So, not fully on purpose, I've been really distancing myself from my NM on the phone. Luckily, I've had a lot of "excuses" to keep me from fully sending up her radar. But I know it's wearing thin. I can only imagine what is going on in her little head, and I'm trying my damnedest to not think about it. I've only really talked to her four or five times since February, which has been such a nice, centering break. Her calls always break me down, always go on forever, are depressing, and impossible to get off of. She always has one more thing to say.......and on and on and on.
Anyway, I've been sending token email messages to maintain my front. Not because I'm trying to be deceptive. Mainly because I just don't have the energy or the strength to deal with her anger. So, I've been throwing out little lifelines in order to protect myself (and my cover).
Yesterday, I sent her an email starting with some general pleasantries, explained that me and the kids, and now husband, have had ANOTHER horrendous cold (which is true), I've been behind on the housework/chores and so between resting and taking care of everyone I've been trying to catch up on stuff. Finished it up with a few remarks about her upcoming trip to see my sister (as she has been laying that out there.). Short and (sort of) sweet.
Last night, I received three separate messages (full of her damned '...'s -ellipses I now know- over 75 when I quit counting). The majority of the messages described how sick everyone she knows is. So and so called 911, so and so called in sick, I can't walk to my car without struggling to breathe. One tiny sentence about me and my family being sick. Then, a lot of details about her upcoming trip. Many of the details she's related to me several times already. A bit about NSister being glad Estep-dad is coming. Well, of course she is. EStep-dad diminishes her effect. ESD requires a hotel. ESD can take the brunt of her crap and anger. I bet she was glad.
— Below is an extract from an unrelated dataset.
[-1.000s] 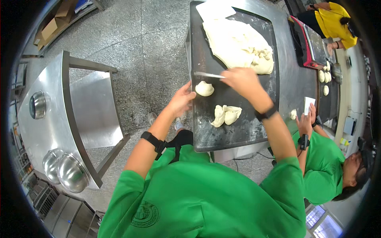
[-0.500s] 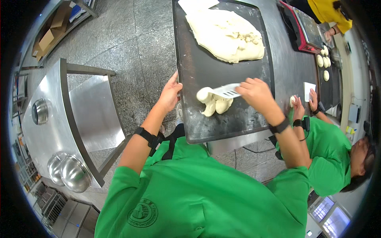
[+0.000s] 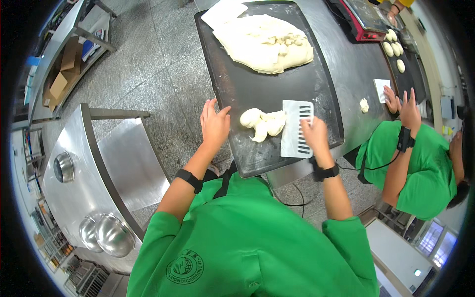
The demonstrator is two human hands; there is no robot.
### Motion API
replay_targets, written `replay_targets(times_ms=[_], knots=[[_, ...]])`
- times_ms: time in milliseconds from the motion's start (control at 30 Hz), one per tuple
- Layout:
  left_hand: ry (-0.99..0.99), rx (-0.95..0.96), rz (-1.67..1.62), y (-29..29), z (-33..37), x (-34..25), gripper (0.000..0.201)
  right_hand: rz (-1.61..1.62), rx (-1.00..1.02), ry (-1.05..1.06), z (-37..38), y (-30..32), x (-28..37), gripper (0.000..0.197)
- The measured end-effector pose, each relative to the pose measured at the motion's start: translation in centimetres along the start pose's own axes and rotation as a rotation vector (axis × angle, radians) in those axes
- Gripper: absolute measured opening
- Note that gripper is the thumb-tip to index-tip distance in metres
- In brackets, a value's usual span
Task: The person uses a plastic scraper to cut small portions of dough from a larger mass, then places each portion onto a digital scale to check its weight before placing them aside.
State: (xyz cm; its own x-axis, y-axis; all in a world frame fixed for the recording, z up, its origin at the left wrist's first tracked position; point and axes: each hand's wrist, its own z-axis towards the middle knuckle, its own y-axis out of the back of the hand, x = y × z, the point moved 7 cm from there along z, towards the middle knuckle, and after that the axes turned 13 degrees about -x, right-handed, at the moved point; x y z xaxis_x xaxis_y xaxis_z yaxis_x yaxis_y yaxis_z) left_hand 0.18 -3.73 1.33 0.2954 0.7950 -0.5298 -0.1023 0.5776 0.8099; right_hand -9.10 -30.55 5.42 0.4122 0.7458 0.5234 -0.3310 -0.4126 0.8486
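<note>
A black baking tray [image 3: 267, 89] lies before me with a large pale mass of dough [image 3: 264, 42] at its far end. Nearer to me sits a small lumpy piece of dough [image 3: 269, 123]. My right hand [image 3: 316, 136] is closed on a white slotted dough scraper [image 3: 292, 138], held just right of the small piece; the scraper's left edge is at or very near the dough. Beside the tray's left edge is my left hand [image 3: 215, 121], fingers spread and holding nothing.
Another white scraper [image 3: 222, 12] rests at the tray's far left corner. On my right a co-worker in green has a scraper [image 3: 381, 89] near a dough scrap [image 3: 364, 105]. Beyond are a red scale [image 3: 368, 34] and several dough balls [image 3: 396, 49]. Metal bowls [image 3: 114, 235] stand left.
The scraper has come down from above the small dough to its right side, turning its broad face up. My left hand has spread its fingers. The co-worker's hand has lifted off the dough scrap.
</note>
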Motion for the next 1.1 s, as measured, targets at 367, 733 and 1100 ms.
replay_targets(times_ms=[367,733,1100], knots=[[-0.243,0.080,-0.006,-1.5,-1.3,-1.9,0.024,0.566,-0.074,-0.446,-4.7,-3.7,0.0,0.020],[-0.303,0.145,-0.105,-1.6,-1.8,-1.9,0.021,0.013,-0.187,0.140,-4.5,-0.7,14.3,0.012],[-0.337,0.087,0.140,1.2,-2.2,-1.8,0.024,-0.149,-0.115,0.459,-4.0,1.2,16.5,0.004]])
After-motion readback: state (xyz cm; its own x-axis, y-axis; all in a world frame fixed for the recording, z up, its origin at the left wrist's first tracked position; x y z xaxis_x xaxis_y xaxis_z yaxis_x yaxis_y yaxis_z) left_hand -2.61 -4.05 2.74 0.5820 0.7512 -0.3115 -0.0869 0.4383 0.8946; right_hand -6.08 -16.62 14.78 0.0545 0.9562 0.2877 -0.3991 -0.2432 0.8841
Today, I got a new email telling me she had time off next week and wanted to come down to "help me out". WTF is that? So, the only way to read my email is that I'm helpless and pathetic and she'll come down and help poor Jessie out? Yeah, it's been a sucky couple of months, but I'm perfectly capable of helping myself. And note, she didn't ask HOW she could help me or if I needed anything, just offered to come and RESCUE ME. Again, with extending "niceties" to look like the good mom, the good parent, and all the while, slinging insults at me under the table. Plus, she uses it as an opportunity to strong arm me into seeing me. I don't want to see her right now. I actually have plans to head in her direction later the summer (to see my grandparents mainly) but like hell I would tell her that ahead of time. So, she thinks this'll be the perfect opportunity to see us. Maintain her little "six week" schedule.
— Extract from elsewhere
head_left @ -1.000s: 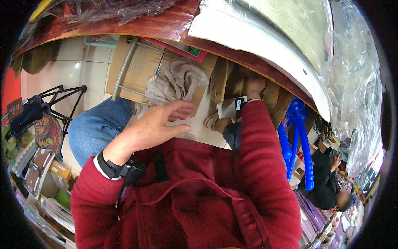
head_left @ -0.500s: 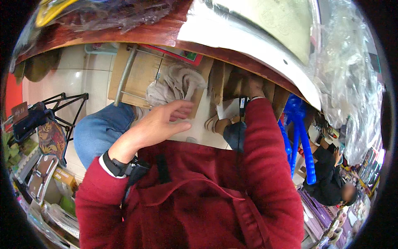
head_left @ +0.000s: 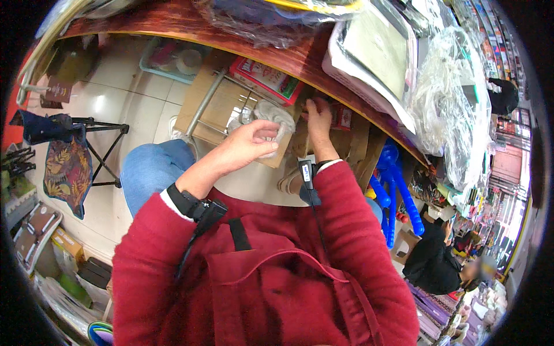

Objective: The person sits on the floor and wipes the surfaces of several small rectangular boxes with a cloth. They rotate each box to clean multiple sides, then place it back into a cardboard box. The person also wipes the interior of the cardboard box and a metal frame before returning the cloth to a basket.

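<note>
My left hand (head_left: 249, 144) hovers with loosely curved fingers and the thumb apart. It holds nothing and is nearest to a crumpled grey cloth (head_left: 281, 115) lying on a cardboard piece with a metal tube frame. Under the table's edge, my right hand (head_left: 319, 126) reaches into an open cardboard box (head_left: 349, 144). Its fingers look apart, though the tips are in shadow and partly hidden. Beside it inside the box is a small red packet (head_left: 343, 117). A flat red box (head_left: 265, 79) lies just beyond the cloth.
The reddish wooden table (head_left: 173, 24) crosses above my hands, bearing a basket (head_left: 369, 75) and plastic-wrapped goods (head_left: 447, 98). Blue balloon-like tubes (head_left: 395, 187) stand right of the box. A folding stool (head_left: 69, 173) is at left. A person in black (head_left: 433, 262) is at far right.
My view has shifted, showing more of the table and shop. The right hand, formerly deep in shadow under the table, now shows more clearly. The left hand still hovers by the cloth.
</note>
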A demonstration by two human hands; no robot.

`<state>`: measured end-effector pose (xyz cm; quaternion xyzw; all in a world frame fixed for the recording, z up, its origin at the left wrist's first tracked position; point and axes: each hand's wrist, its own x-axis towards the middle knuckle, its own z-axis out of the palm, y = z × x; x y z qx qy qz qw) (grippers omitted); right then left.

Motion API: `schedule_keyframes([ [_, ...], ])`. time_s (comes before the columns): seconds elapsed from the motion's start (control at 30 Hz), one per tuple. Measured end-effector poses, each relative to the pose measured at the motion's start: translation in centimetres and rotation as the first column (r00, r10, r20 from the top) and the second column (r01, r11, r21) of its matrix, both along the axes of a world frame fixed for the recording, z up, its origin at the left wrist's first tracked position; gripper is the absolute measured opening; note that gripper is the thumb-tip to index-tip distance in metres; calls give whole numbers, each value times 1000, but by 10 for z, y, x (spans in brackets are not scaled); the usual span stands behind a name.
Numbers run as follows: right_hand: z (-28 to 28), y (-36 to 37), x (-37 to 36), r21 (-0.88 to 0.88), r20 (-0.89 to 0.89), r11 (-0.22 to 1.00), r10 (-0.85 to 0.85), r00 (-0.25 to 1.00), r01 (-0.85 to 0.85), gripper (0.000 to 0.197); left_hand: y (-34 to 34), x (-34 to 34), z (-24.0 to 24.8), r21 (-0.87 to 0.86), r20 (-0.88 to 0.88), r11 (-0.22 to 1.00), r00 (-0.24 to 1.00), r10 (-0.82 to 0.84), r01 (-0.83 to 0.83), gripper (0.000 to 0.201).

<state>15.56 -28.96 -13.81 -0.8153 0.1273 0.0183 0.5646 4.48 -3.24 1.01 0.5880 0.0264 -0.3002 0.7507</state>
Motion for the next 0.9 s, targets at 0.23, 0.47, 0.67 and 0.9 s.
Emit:
schedule_keyframes([
  [0.23,26,63,30,276,-417,955,17,909,109,45,25,-3,5,-16,80,998,995,61,-60,53],
  [0.47,-3,49,50,390,-367,916,59,929,96,43,42,-8,0,-21,113,995,988,103,-101,50],
  [0.67,8,51,49,611,-425,771,127,896,180,47,45,-9,0,-31,110,995,989,102,-99,49],
  [0.9,26,62,36,588,-460,783,117,880,204,57,41,-12,-3,-12,89,996,992,87,-86,48],
])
The nice part of emails is that I can take a moment to collect myself. At first, when I read the email, my stomach dropped. I felt like a trapped animal, like I always do when NMIL or NM announce they are coming. My fight-or-flight mechanism kicks in and I'm looking for a way out. All adrenaline and panic. The guilt ran rampant and I felt an overwhelming need to answer immediately. Offer up a negotiation. But I didn't. I went back to the email later and said "sorry it won't work out. We won't be here." Enough said. Phew. I don't feel strong, or confident, or really even good about the situation. But I don't feel like a cornered animal.